--- Work order ---
As the answer, set down the lines below from the one containing "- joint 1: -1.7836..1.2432" through the one containing "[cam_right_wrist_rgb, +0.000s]", exactly and inclusively, and no others.

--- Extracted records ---
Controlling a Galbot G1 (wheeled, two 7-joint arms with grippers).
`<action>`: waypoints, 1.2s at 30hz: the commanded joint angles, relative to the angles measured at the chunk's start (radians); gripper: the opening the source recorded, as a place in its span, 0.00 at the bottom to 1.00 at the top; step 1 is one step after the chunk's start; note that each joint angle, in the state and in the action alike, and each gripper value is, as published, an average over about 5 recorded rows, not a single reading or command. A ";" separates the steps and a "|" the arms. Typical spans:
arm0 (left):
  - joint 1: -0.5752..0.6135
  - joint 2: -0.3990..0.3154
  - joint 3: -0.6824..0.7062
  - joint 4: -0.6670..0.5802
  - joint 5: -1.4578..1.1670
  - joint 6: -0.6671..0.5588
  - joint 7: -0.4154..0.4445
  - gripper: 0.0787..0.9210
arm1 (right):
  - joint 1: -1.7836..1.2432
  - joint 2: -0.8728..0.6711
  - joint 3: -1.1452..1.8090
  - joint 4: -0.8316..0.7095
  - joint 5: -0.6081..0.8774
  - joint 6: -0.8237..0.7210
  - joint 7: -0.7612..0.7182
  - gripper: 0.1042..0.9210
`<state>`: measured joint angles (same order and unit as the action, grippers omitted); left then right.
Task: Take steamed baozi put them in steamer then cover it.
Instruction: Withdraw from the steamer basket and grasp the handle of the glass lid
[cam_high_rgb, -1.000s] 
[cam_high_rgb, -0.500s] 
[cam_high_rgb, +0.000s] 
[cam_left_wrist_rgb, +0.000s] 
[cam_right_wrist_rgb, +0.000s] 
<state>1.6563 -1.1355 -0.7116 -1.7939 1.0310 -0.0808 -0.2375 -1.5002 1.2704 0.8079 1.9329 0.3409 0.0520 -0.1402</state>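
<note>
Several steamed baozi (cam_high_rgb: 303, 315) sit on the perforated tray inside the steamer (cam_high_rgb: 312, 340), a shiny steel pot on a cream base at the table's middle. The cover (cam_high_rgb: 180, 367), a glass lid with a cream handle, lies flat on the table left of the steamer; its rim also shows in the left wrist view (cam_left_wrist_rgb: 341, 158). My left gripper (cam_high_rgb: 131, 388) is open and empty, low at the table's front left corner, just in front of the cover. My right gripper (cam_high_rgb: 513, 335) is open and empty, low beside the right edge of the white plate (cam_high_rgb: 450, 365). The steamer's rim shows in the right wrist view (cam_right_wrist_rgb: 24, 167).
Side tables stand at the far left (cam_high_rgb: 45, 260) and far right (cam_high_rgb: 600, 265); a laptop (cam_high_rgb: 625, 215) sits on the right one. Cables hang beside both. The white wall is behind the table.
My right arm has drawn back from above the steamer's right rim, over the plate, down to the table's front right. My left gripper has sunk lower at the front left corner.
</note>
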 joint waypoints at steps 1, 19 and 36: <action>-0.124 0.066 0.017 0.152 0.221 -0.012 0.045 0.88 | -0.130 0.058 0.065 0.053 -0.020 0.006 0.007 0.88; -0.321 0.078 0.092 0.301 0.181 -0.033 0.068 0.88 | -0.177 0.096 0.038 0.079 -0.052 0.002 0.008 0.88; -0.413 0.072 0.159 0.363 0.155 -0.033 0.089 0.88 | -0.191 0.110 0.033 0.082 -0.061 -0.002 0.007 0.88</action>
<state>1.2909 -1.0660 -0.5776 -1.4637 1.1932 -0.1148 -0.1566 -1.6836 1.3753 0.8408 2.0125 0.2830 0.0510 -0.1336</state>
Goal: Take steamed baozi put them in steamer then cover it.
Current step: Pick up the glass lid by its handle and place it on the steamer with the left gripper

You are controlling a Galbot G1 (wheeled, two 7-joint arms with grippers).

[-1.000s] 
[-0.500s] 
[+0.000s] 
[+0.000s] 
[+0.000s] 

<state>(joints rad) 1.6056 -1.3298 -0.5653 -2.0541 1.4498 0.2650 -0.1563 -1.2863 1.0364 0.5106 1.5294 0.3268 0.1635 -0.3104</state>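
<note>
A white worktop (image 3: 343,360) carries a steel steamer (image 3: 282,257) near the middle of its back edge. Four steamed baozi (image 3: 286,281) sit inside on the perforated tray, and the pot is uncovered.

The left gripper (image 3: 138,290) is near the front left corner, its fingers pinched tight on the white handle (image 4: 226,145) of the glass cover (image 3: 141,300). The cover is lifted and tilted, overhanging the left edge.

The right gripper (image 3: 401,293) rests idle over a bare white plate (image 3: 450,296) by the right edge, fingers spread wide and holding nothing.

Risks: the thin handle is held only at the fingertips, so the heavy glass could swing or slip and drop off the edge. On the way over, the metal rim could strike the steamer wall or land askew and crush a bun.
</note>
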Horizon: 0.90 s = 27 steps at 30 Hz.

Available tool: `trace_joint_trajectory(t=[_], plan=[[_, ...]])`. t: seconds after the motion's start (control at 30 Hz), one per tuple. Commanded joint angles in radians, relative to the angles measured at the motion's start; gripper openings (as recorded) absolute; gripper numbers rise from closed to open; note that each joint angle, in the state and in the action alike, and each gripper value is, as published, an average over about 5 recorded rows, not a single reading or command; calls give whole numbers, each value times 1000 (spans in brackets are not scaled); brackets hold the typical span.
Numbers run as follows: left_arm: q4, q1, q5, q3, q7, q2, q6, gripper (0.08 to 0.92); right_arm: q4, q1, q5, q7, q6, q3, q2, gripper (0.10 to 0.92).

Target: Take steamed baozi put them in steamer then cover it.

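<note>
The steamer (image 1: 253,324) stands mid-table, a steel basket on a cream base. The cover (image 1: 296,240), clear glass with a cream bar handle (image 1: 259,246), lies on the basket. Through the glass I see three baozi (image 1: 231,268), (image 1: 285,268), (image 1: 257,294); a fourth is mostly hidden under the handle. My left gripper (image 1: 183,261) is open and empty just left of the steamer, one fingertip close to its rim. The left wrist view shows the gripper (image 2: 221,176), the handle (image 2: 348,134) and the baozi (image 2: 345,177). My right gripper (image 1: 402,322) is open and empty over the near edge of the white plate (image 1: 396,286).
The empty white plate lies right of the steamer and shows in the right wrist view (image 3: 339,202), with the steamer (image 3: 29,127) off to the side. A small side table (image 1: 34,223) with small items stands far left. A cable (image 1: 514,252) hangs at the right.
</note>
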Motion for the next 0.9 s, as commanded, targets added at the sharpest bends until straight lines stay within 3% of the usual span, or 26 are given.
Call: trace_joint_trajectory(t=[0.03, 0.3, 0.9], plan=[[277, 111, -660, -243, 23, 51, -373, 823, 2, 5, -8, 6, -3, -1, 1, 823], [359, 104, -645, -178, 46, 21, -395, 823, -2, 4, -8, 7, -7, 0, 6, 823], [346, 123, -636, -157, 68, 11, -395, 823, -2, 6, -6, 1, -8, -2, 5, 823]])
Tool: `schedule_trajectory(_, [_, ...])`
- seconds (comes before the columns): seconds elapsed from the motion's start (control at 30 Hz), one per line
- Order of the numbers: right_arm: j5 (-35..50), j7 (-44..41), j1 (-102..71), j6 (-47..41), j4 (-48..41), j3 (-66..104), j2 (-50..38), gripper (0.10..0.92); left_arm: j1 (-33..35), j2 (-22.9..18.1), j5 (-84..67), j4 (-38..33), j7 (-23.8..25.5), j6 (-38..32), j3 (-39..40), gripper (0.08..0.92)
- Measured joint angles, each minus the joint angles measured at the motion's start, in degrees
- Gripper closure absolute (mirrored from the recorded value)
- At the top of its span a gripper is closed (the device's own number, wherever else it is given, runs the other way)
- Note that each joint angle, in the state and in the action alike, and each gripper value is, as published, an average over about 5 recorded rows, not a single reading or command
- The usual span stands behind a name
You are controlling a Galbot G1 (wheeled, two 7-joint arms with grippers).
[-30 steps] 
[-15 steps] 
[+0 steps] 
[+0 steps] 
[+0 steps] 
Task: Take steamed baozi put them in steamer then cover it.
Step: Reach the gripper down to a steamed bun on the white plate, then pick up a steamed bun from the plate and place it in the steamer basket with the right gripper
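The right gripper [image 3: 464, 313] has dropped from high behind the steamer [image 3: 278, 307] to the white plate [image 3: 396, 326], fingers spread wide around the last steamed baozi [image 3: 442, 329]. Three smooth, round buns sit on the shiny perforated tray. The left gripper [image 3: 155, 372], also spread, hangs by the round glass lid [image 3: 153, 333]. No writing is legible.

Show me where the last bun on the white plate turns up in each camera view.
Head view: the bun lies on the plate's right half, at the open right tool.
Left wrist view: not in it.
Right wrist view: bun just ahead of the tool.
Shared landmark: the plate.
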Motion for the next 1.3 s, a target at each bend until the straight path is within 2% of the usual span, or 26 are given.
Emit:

--- Exercise result ---
  - joint 1: -1.7836..1.2432
  - joint 2: -0.8728..0.6711
  - joint 3: -1.1452..1.8090
  - joint 4: -0.8316..0.7095
  - joint 5: -0.6081..0.8774
  - joint 6: -0.8237..0.7210
  - joint 7: -0.7612..0.7182
  - gripper: 0.1042..0.9210
`<state>`: measured joint angles (same order and unit as the action, grippers omitted); left then right.
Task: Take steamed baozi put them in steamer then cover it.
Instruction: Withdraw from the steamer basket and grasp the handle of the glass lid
[cam_high_rgb, -1.000s] 
[cam_high_rgb, -0.500s] 
[cam_high_rgb, +0.000s] 
[cam_left_wrist_rgb, +0.000s] 
[cam_right_wrist_rgb, +0.000s] 

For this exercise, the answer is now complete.